One of the characterizing attributes of Voyant Tools is the manner by which effortlessly it can be to begin working with your own particular accumulation of writings in an assortment of organizations, including plain content, HTML, XML, MS Word, RTF, and PDF. These writings can be given as URLs or transferred from your own particular PC. You can even transfer a compress record that contains various archives in various configurations.
There are basically four methods for stacking a corpus in Voyant Tools (voyant-tools.org):
- sort/glue content into the content zone or give an arrangement of URLs, one for each line
- tap the transfer catch to pick at least one documents from your PC (some of the time the transfer exchange doesn’t show up on the principal attempt – tap the transfer catch a couple of times in the event that it doesn’t appear to work at first)
- open a current (pre-characterized) corpus (these are planned as illustrations)
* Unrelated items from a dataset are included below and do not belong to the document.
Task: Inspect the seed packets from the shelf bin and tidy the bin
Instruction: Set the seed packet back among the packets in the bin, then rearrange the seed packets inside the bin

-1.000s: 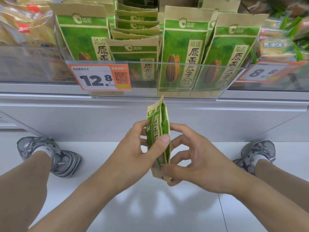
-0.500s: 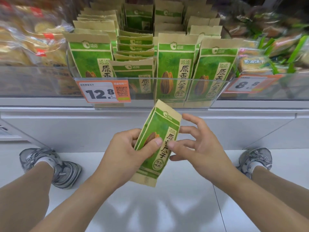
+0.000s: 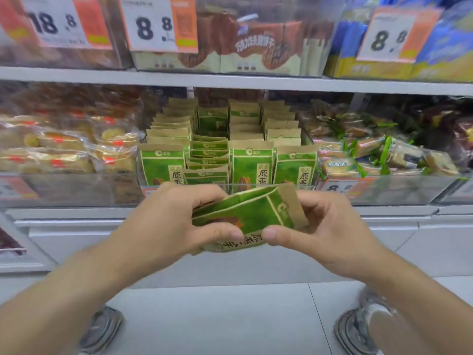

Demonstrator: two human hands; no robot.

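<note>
**Packet turned sideways, raised toward bin**

Left hand [image 3: 163, 221]: fingers curled over the packet [image 3: 245, 216], thumb pinched on its lower edge. The packet, upright and tilted half a second ago, is now laid on its side, brown top flap pointing right, and held just in front of the bin [image 3: 256, 187] lip. Right hand [image 3: 325, 226]: now closed on the flap end, thumb beneath; earlier it was merely spread beside the packet. The view has been lifted, so upper shelves are shown. Inspection is judged nearly finished; return to the sunken middle row [image 3: 208, 160] seems likely next.
</note>
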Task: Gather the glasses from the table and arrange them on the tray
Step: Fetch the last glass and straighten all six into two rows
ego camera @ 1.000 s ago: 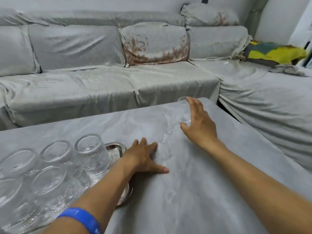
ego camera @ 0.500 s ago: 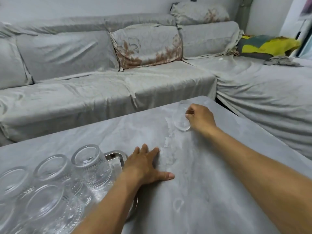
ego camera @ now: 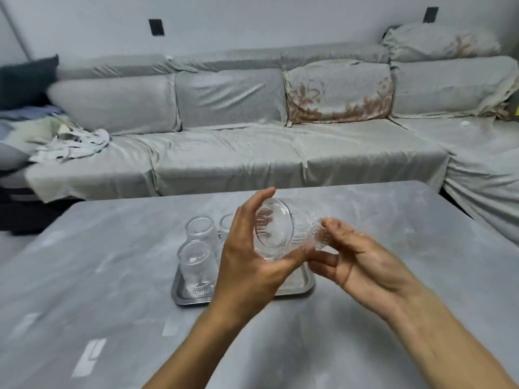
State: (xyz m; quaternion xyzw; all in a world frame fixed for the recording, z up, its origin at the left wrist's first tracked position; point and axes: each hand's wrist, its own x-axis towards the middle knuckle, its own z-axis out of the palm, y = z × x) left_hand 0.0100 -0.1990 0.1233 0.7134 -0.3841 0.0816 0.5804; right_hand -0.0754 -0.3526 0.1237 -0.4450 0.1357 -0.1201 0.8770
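Observation:
A clear ribbed glass (ego camera: pixel 283 230) lies on its side in the air above the metal tray (ego camera: pixel 297 284), its mouth turned toward me. My left hand (ego camera: pixel 250 262) grips it around the rim, thumb below and fingers over the top. My right hand (ego camera: pixel 362 262) pinches its base with the fingertips. On the tray stand upside-down glasses: one at the near left (ego camera: pixel 196 265), one behind it (ego camera: pixel 200 230), and a third (ego camera: pixel 226 223) partly hidden by my left hand.
The tray sits mid-table on a grey marbled tabletop (ego camera: pixel 98 276). A grey covered corner sofa (ego camera: pixel 252 153) runs behind and to the right. Crumpled cloth (ego camera: pixel 64 144) lies on its left end.
My right hand lifted the glass from the far right of the table and brought it over the tray. My left hand rose off the table and took hold of its rim. The view swung left.

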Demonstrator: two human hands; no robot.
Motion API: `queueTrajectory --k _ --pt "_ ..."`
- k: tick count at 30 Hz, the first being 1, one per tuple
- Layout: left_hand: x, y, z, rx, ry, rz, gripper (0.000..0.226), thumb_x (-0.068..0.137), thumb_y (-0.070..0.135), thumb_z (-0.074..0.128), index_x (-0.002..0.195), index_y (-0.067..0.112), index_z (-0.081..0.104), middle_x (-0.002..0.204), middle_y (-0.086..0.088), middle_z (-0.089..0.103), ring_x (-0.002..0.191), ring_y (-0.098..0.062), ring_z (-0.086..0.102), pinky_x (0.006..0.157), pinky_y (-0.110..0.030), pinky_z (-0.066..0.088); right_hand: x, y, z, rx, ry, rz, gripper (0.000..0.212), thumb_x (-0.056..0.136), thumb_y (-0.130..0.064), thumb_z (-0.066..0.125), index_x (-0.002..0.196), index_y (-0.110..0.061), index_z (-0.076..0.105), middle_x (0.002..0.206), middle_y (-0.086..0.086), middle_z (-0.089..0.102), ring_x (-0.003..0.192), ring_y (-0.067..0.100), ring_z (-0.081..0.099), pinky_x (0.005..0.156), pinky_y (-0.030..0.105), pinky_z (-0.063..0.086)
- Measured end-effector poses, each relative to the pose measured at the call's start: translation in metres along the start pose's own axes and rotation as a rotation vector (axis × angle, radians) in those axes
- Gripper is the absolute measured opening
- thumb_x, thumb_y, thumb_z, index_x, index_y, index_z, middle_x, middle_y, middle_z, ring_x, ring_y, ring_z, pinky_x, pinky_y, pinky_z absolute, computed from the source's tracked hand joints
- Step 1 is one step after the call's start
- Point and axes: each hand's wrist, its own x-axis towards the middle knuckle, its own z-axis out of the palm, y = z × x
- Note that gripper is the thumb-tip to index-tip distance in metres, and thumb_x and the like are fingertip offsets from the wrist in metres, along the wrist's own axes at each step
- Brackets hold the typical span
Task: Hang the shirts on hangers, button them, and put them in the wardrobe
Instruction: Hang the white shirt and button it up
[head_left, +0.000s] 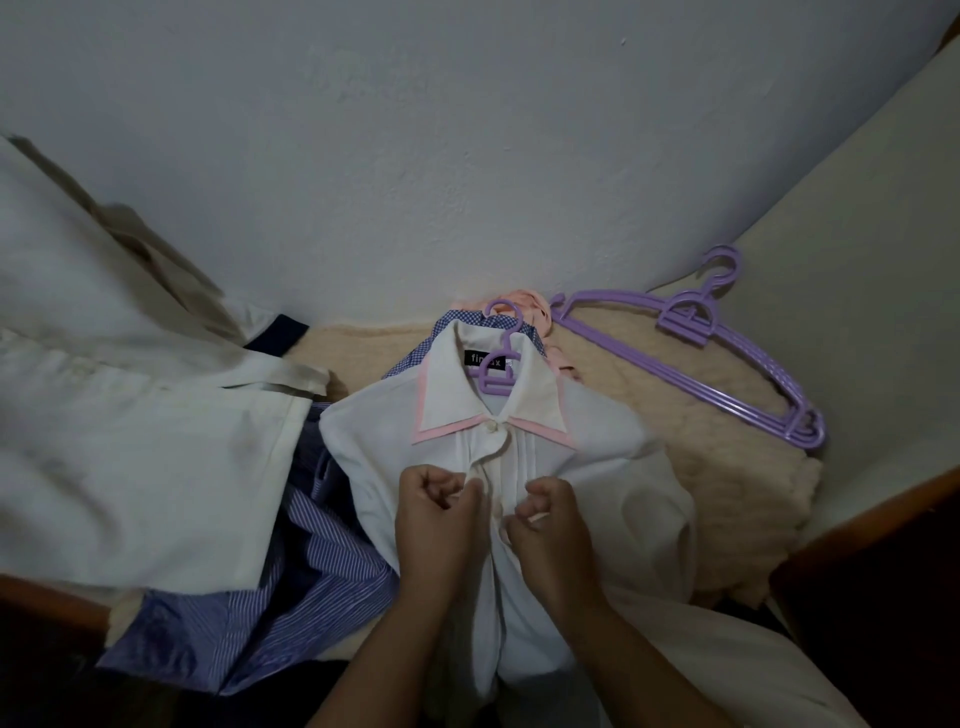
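Head view looks down on a white shirt (519, 493) with a pink-edged collar, lying face up at the centre of a cream fleece blanket (701, 467); laid flat like this, its placket stays still for buttoning. A purple hanger (496, 364) is already threaded inside it, with the hook poking out of the neck toward 12 o'clock, so the shirt can be lifted straight to the wardrobe once closed. The top button (491, 426) under the collar looks fastened. Just below it, toward 6 o'clock, the left hand (434, 512) pinches the left edge of the placket with curled fingers, and the right hand (550, 519) pinches the opposite edge, the two drawn close, probably to bring a button and its hole together; the button itself is hidden by the fingers. I judge the buttoning barely begun, with most of the front still open. At 2 o'clock a stack of spare purple hangers (727, 364) lies within reach for the next garments. At 8 o'clock a blue striped shirt (291, 597) lies crumpled, partly under another white garment (130, 441) at 9 o'clock, both seemingly waiting their turn. A checked collar (467, 318) and pink cloth (524, 304) peek out beneath at 12 o'clock.
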Motion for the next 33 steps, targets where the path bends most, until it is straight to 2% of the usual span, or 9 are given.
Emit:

- utilizing the Voyant API (progressed)
|plain text (.txt)||Plain text files have no way of reliably declaring their character encoding – Voyant Tools tries to guess as best it can, but defaults to Unicode (UTF-8), so if it’s preferable to use correct Unicode if possible. For formatting purposes, all newline characters are conserved as HTML line breaks.|
|HTML (.htm, .html)||HTML files are fairly robust to use since they typically include the relevant character encoding and formatting information that Voyant needs. The parsing of HTML is fairly tolerant, it need not be valid HTML. Note that some elements are eliminated during ingestion, including HTML comments, scripts and styles.|
|XML (.xml)||Voyant will attempt to parse and use XML content. Though the parsing is somewhat fault-tolerant, problems can arise, especially with externally defined resources like entities and includes (includes are ignored). Voyant will respect character encoding declarations in the document (and correctly default to UTF-8). Voyant tries to use some common sense for styling block-level elements (p, div, l, etc.), though this may not matter in most views (except for the corpus reader). Voyant will identify documents as XML even without the .xml file extension, as long as the document begins with an XML declaration (
|MS Word (.doc, .docx)||MS Word files can be used, though no styling information is kept, aside from block-level formatting (paragraphs and lines).|
|RTF (.rtf)||RTF is a very portable format. Similar to MS Word files, no styling information is kept, aside from block-level formatting (paragraphs and lines).|
|PDF (.pdf)||PDF files (with text) are supported, though the reliability of the text extraction process will vary enormously based on the characteristics of the input file. PDFs are great for consistent page layout, but notoriously difficult to manage for text sequences, especially when there are multiple columns and other complex layout. Gibberish characters may appear in the extracted text that are not visible on the PDF page and the line formatting can be unpredictable. If you’re experiencing problems, it may be worth importing a PDF into Google Documents and exporting it from there as HTML, RTF or another format.|
There are various tools available for converting files from one format to another – one possibility is to use Google Documents.